In order to update a service while reducing downtime, Nomad provides a built-in mechanism for rolling upgrades. Jobs specify their "update strategy" using the update block in the job specification as shown here:

job "docs" {
  update {
    stagger      = "30s"
    max_parallel = 3
  }

  group "example" {
    task "server" {
      # ...
    }
  }
}

In this example, Nomad will only update 3 task groups at a time (max_parallel = 3) and will wait 30 seconds (stagger = "30s") before moving on to the next set of task groups.

Planning Changes

Suppose we make a change to a file to upgrade the version of a Docker container that is configured with the same rolling update strategy from above.

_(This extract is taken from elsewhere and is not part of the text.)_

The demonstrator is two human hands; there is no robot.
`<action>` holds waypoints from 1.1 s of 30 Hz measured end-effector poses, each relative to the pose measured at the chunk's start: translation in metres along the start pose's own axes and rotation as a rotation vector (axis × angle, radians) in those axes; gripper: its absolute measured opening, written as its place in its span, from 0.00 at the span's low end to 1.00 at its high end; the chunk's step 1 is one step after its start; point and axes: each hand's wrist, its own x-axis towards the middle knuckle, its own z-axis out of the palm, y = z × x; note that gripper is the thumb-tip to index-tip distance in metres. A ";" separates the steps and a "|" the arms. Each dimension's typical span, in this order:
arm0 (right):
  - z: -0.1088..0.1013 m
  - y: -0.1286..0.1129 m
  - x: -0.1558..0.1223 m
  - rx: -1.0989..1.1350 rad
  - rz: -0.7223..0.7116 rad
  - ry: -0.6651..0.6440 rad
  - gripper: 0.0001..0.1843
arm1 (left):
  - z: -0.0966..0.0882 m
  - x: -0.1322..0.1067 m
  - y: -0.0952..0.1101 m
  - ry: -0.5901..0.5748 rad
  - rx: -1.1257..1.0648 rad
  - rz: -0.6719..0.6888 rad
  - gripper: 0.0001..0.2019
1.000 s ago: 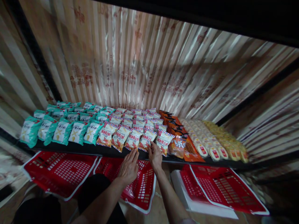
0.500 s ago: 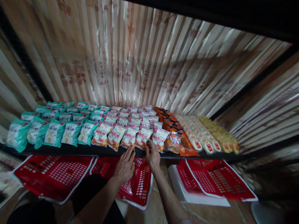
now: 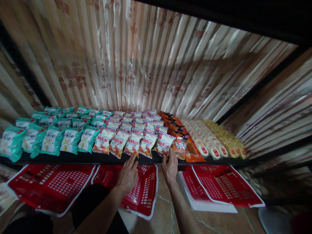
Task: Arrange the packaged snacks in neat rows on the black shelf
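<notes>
Along the black shelf (image 3: 73, 158) stand rows of white snack bags (image 3: 132, 143) with red print and striped top edges. My right hand (image 3: 170, 165) is at the lower edge of the rightmost front white bag (image 3: 164, 143), its fingers curled and closed against the bag's bottom. My left hand (image 3: 128, 174) rests at the shelf's front edge, below the middle white bags. Its fingers are stretched out and it holds nothing; the fingertips are close to the bag bottoms.
Teal snack bags (image 3: 52, 139) fill the left of the shelf. On the right are orange packets (image 3: 179, 143), round white packs (image 3: 202, 148) and yellow packs (image 3: 234, 149). Red baskets (image 3: 68, 183) (image 3: 219, 185) stand below, one by a white box (image 3: 214, 208). A striped curtain hangs behind.
My right hand has moved right, from between the two rightmost front white bags to the bottom of the last one, which now sits more squarely. The left hand stays near the shelf edge.
</notes>
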 end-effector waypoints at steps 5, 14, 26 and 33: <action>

@@ -2,6 +2,8 @@ job "docs" {
   group "example" {
     task "server" {
       driver = "docker"

       config {
-        image = "nginx:1.10"
+        image = "nginx:1.11"

The nomad plan command allows us to visualize the series of steps the scheduler would perform. We can analyze this output to confirm it is correct:

$ nomad plan docs.nomad

Here is some sample output:

+/- Job: "my-web"
+/- Task Group: "web" (3 create/destroy update)
  +/- Task: "web" (forces create/destroy update)
    +/- Config {
      +/- image: "nginx:1.10" => "nginx:1.11"
    }

Scheduler dry-run:
- All tasks successfully allocated.
- Rolling update, next evaluation will be in 30s.

Job Modify Index: 7
To submit the job with version verification run:

nomad run -check-index 7 my-web.nomad

When running the job with the check-index flag, the job will only be run if the
server side version matches the job modify index returned. If the index has
changed, another user has modified the job and the plan's results are
potentially invalid.

Here we can see that Nomad will destroy the 3 existing task groups and create 3 replacements but it will occur with a rolling update with a stagger of 30s.

For more details on the update block, see the job specification documentation.